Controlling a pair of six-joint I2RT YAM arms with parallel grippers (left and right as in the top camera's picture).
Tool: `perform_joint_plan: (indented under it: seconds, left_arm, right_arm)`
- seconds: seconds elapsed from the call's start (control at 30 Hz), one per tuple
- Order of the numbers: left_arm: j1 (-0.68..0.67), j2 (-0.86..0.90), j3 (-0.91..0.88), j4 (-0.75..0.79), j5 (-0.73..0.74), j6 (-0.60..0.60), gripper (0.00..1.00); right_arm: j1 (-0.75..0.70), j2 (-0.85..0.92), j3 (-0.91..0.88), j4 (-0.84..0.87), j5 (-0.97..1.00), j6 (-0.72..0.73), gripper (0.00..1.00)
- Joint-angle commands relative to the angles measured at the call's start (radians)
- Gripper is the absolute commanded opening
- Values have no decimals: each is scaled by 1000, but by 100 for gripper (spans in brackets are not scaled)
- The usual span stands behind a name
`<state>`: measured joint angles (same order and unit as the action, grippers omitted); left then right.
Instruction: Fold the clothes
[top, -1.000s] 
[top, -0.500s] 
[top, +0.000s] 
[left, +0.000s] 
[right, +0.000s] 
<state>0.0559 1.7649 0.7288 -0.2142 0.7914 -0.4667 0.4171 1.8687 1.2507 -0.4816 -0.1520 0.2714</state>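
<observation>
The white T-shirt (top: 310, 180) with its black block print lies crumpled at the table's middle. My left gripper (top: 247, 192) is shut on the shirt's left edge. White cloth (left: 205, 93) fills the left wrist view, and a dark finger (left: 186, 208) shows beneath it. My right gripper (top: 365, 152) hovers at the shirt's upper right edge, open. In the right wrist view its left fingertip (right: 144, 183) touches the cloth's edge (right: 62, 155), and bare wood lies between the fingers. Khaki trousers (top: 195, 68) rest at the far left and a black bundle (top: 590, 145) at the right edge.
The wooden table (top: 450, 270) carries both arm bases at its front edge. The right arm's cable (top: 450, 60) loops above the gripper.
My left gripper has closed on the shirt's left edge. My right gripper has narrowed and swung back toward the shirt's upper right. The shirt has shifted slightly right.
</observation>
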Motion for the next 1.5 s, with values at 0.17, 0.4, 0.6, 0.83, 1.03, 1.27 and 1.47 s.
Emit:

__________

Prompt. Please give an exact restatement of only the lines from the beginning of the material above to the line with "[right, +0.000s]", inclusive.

Written solution.
Controlling a pair of six-joint I2RT YAM arms with parallel grippers (left and right as in the top camera's picture).
Tool: `perform_joint_plan: (indented under it: seconds, left_arm, right_arm)`
- seconds: seconds elapsed from the call's start (control at 30 Hz), one per tuple
- Order of the numbers: left_arm: j1 (-0.68..0.67), j2 (-0.86..0.90), j3 (-0.91..0.88), j4 (-0.75..0.79), j5 (-0.73..0.74), j6 (-0.60..0.60), gripper (0.00..1.00); right_arm: j1 (-0.75..0.70), j2 (-0.85..0.92), j3 (-0.91..0.88), j4 (-0.84..0.87), j5 (-0.97..1.00), j6 (-0.72..0.73), gripper (0.00..1.00)
- Joint-angle commands relative to the angles measured at the call's start (radians)
- Gripper is the absolute commanded opening
- Values have no decimals: each is scaled by 1000, but by 100 for gripper (spans in brackets are not scaled)
- The usual span stands behind a name
`<state>`: measured joint angles (same order and unit as the action, grippers omitted); left then right.
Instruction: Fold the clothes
[top, -1.000s] 
[top, -0.500s] 
[top, +0.000s] 
[left, +0.000s] 
[right, +0.000s] 

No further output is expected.